The GVUA platform, run by the Mayor’s Office for International Affairs, provided a mechanism for New York to gather data across city agencies and use that to present the first-ever Voluntary Local Review (VLR) to delegates at the High-level Political Forum on Sustainable Development (HLPF) in 2018. Modelled after the Voluntary National Review (VNR) that countries are invited to submit to the HLPF every year, the VLR highlights New York’s sustainable development achievements since 2015, using the SDG framework to translate the city’s local actions to a global audience.
Another key component is that the platform provides the context for sharing best practices on SDG implementation with local and global partners. The Mayor’s office invites the diplomatic corps of New York to visit communities around the city’s five boroughs to witness first-hand the concrete action for the SDGs at the local level. For instance, UN delegates and other stakeholders have been invited to tour the country’s largest recycling facility to explore SDG 12, Sustainable Consumption and Production; take a ride on a sludge vessel to learn about SDG 6, Clean Water and Sanitation; and visit a community garden to delve into SDG 15, Life on Land.
On the flip side, the platform encourages city agencies to participate in UN events, bringing local voices to the table to infuse an on-the-ground perspective into policy discussions about the implementation of the SDGs.
Linking New York City’s local sustainability work to the SDGs requires both external partnerships and internal coordination with key city agencies. Because the SDGs are a common framework that all stakeholders can use to discuss shared challenges and solutions, the Mayor’s Office has formed extensive partnerships with Member States, local and regional governments, UN agencies and offices, city coalitions, civil society and academia. Internally, the GVUA plan helps the Mayor’s office educate city departments about the SDGs and coordinate ways to work together to achieve these global—and local—goals.
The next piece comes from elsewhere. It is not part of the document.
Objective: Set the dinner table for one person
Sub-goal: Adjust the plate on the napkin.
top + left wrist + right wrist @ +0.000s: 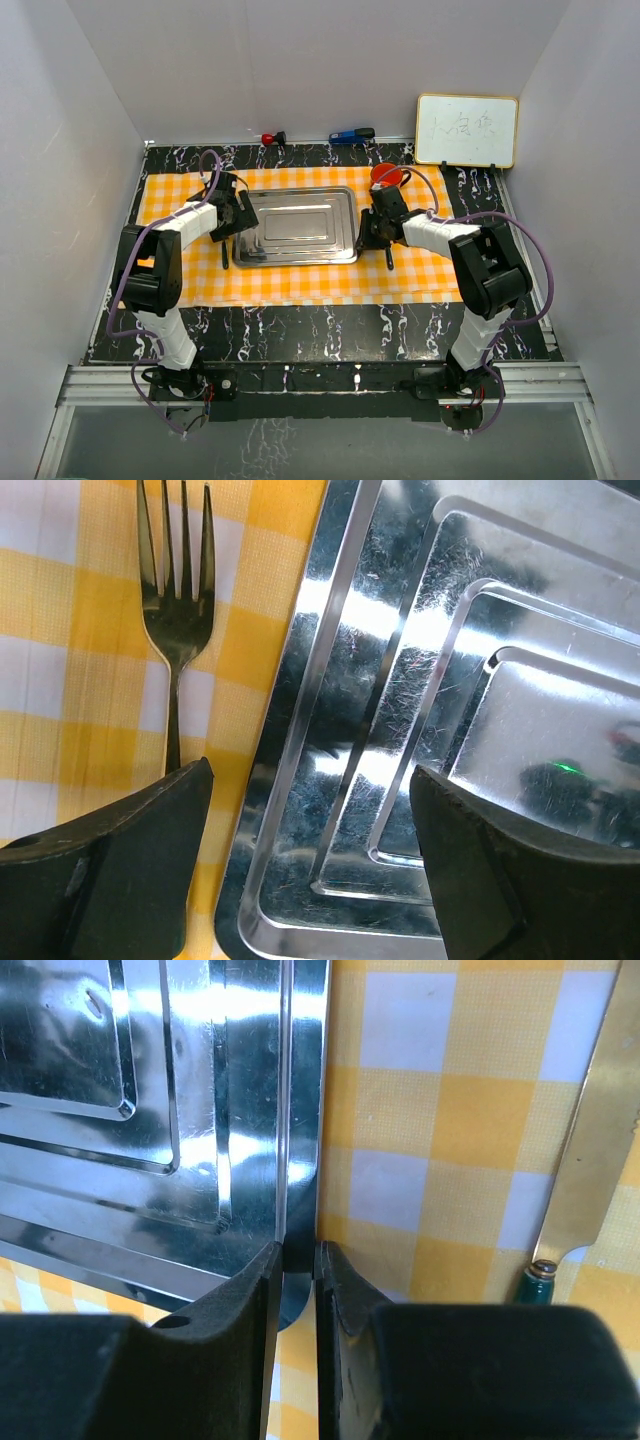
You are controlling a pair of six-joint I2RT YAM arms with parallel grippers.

As the Global Voices platform gains momentum, New York is demonstrating what the SDGs can be — a common language for cities to exchange and develop strategies for a more just and sustainable world. New York calls on other cities to join it by adapting this platform to their own regions and needs.
What are the inspiring breakthroughs and success stories that illustrate SDG implementation? What are the good practices that can be replicated and scaled up? What are the gaps and constraints and how should we address them? Looking ahead, what steps should we take to accelerate progress? To help answer these and other questions, UN DESA gathered more than 600 good SDG practices in a searchable online database. [IDN-InDepthNews – 08 July 2019]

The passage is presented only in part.